At common law, the subrogee is not proper party to action to enforce subrogation, but is required to sue in the name of the creditor. 60 C.J. 832. Under the statute an insurance carrier to avail itself of the right of subrogation thereunder must bring suit in the name of the injured employe for its use and benefit. Code 1923, § 7586; Byars v. Alabama Power Co., 233 Ala. 533, 172 So. 621; Michigan Employers' Cas. Co. v. Doncette, 218 Mich. 263, 188 N.W. 507. When plea of contributory negligence is proven, defendant is entitled to the affirmative charge. Peters v. Southern R. Co., 135 Ala. 533, 539, 33 So. 332. The duty of one who employs an independent contractor, where the place is dangerous, to warn employes of the contractor is not violated where from either the character of the work or other sources the employes of the contractor become possessed of all the information that the employer of the contractor could have furnished regarding the danger. Pembroke v. Cambridge E. L. Co., 197 Mass. 477, 84 N.E. 331. Generally, documentary evidence is conclusive against the party introducing it. He may not impeach it, or accept a part in his favor and repudiate another part opposed to his claim or defense. 10 R.C.L. 198, § 289. Fifty per cent of the difference between the average weekly wages of a person prior to injury and his average weekly earnings after accident cannot be ascertained under the workmen's Compensation Law of Alabama by taking 50% of the permanent partial disability suffered by an employe. Sweeney v. Black River Lbr. Co., 150 La. 1061, 91 So. 511; Enrico v. Oliver Iron Min. Co., 199 Minn. 190, 271 N.W. 456. Compensation award to injured employe is not res adjudicata as to third person sued by the employer or insurance carrier under Code 1923, § 7586. Blumberg v. Abbott, 159 Tenn. 586, 21 S.W.2d 396.
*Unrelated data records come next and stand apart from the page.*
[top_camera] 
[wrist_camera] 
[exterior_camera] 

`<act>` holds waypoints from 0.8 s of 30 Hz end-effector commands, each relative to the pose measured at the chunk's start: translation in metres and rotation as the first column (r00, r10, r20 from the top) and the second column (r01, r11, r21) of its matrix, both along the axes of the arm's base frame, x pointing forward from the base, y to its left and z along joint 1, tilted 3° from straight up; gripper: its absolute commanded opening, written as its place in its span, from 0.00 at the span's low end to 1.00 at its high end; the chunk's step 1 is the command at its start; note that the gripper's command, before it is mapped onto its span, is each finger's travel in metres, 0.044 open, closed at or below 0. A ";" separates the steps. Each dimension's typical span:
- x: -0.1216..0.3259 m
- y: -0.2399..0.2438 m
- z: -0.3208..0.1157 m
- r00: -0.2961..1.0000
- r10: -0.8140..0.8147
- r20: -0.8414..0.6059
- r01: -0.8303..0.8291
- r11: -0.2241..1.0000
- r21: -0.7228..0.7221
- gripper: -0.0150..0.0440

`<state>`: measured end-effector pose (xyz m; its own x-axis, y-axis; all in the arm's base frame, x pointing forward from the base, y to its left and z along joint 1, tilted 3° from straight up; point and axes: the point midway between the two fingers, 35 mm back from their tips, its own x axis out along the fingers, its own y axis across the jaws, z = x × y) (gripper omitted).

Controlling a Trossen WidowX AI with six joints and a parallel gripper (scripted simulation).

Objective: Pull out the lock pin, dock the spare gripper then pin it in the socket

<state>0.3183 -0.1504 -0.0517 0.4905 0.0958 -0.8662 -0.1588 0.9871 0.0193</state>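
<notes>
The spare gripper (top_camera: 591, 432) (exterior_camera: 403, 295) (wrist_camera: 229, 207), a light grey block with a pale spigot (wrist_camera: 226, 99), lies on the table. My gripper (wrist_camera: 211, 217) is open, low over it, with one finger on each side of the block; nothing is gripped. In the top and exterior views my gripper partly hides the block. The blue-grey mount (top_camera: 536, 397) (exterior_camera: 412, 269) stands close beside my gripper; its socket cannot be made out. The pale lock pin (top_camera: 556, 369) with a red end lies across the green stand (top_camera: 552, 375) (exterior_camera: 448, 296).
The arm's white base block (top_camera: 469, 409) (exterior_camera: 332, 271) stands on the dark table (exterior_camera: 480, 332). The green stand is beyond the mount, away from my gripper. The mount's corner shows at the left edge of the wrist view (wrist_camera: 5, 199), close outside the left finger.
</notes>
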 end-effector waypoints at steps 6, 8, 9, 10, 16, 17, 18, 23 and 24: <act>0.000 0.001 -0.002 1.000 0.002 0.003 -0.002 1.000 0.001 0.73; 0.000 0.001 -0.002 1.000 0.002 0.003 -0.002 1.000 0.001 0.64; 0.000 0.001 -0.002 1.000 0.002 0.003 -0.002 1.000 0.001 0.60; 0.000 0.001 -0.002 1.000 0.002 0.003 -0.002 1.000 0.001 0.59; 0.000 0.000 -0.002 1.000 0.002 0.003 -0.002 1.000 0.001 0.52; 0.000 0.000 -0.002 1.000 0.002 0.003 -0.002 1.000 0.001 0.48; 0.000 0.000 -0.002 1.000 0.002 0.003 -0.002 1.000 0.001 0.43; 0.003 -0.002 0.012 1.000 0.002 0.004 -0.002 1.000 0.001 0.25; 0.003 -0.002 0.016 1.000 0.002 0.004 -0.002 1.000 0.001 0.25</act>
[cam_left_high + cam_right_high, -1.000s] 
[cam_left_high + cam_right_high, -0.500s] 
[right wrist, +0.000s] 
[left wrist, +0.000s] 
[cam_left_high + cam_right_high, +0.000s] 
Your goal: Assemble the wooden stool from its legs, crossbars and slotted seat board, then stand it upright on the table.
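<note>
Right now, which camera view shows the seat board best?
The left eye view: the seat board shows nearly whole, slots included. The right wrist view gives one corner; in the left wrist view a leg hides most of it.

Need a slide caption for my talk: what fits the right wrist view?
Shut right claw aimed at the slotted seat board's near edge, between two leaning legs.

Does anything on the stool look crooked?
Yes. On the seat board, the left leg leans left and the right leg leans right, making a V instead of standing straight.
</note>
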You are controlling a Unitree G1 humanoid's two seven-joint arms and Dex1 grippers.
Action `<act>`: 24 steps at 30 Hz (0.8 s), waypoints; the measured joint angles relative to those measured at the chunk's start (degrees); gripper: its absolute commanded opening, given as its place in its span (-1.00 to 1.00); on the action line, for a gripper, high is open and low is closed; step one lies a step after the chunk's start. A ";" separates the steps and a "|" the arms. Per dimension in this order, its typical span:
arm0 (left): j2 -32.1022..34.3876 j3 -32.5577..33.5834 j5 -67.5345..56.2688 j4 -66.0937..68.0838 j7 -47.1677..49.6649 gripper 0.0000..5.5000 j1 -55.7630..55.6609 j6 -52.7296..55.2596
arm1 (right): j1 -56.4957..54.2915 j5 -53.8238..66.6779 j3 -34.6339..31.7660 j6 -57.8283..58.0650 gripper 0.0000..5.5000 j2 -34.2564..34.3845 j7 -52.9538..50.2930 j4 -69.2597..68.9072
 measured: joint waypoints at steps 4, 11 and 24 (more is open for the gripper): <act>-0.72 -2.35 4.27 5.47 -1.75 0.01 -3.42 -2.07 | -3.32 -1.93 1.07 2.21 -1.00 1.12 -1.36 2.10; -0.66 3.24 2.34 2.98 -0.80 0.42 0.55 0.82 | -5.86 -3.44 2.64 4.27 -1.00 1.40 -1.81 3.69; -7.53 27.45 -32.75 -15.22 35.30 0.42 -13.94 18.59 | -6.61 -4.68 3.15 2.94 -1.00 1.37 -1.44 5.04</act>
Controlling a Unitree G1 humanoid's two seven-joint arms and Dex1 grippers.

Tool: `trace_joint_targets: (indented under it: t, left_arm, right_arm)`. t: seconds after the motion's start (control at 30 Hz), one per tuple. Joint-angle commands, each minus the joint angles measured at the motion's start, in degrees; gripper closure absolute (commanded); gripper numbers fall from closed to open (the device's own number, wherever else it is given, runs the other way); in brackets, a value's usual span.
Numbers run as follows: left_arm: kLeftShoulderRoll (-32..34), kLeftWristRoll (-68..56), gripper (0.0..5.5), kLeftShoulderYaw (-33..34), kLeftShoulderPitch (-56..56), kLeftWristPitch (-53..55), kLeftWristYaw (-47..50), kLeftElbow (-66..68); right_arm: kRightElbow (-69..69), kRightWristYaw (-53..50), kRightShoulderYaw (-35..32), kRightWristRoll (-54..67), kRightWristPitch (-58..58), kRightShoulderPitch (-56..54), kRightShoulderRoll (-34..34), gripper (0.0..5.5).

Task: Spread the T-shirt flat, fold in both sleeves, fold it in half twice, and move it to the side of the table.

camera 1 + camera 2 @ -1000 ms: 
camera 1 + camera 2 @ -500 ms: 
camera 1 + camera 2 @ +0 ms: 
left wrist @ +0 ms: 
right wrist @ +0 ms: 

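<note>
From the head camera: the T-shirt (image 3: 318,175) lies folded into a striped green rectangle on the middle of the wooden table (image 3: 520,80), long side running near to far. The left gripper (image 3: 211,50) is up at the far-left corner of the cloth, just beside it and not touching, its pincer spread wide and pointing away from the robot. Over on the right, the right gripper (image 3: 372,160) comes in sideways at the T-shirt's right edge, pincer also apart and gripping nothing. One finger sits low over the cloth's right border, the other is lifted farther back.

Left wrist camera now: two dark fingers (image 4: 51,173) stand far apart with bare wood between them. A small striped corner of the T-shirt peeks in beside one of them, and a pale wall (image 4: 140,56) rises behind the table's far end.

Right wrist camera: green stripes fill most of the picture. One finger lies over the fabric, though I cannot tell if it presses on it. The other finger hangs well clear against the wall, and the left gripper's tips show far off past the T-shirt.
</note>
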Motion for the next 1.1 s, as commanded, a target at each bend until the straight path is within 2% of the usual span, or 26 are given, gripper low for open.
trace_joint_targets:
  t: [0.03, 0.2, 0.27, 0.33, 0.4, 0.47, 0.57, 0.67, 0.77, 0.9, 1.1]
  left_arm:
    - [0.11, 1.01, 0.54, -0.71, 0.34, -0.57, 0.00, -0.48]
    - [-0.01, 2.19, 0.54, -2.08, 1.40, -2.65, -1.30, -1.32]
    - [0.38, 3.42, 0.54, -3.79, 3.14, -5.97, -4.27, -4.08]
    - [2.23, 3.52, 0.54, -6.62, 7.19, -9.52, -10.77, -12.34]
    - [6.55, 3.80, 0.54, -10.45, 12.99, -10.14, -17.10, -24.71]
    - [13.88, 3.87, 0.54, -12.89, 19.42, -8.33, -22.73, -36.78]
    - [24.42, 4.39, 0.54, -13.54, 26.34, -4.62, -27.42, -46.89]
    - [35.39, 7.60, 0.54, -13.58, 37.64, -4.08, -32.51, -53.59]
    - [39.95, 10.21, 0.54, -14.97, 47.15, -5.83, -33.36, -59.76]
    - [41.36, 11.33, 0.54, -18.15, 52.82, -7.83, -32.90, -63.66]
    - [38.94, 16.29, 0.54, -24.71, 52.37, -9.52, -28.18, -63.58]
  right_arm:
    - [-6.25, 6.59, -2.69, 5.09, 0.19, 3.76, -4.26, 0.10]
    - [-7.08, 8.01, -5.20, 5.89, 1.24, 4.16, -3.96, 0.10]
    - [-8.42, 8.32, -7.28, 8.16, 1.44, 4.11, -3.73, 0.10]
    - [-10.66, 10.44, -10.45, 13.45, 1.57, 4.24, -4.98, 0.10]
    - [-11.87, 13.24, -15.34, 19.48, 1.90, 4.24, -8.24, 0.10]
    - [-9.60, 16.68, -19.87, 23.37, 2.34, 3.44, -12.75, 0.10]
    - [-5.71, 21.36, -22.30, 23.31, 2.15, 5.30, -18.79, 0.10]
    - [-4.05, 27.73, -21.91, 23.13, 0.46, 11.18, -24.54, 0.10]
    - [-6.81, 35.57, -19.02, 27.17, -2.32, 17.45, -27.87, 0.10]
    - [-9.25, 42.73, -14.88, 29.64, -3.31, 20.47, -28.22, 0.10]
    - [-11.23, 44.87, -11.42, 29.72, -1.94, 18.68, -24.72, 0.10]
Benners, Burr, McKamy Forman, of Birmingham, for appellee.

The insurance carrier is subrogated to the right to sue a third party whose negligence caused the injury and may bring the action in its own name, Code 1923, §§ 7586, 5700. But proper objection relating to the parties to the action must be raised in the court below in order to reserve the matter for appellate review. In this case no question was raised on the trial. 4 C.J.S., Appeal and Error, §§ 130, 132, 136, pp. 261-267, 282. The evidence made a question for the jury on the issues of negligence and contributory negligence, and the court properly refused the affirmative charge. Hardy v. City of Dothan, 234 Ala. 664, 176 So. 449; Byars v. Alabama Power Co., 233 Ala. 533, 172 So. 621. The finding of the Court in the compensation case was upon the proper basis and was such finding as is required upon which to render judgment. Armour Co. v. White, 23 Ala. App. 515, 128 So. 119; Enrico v. Oliver Min. Co., 199 Minn. 190, 271 N.W. 456. Contention of appellant that it was due the affirmative charge because the contract, exhibited with the complaint, was not proven, and that it was not proven appellant was subject to the Compensation Act, cannot be sustained. As to these matters there was no controversy on the trial nor question raised in the court below. All contracts of employment are presumed to have been made subject to Art. 2 of the Compensation Act. Code 1923, § 7547.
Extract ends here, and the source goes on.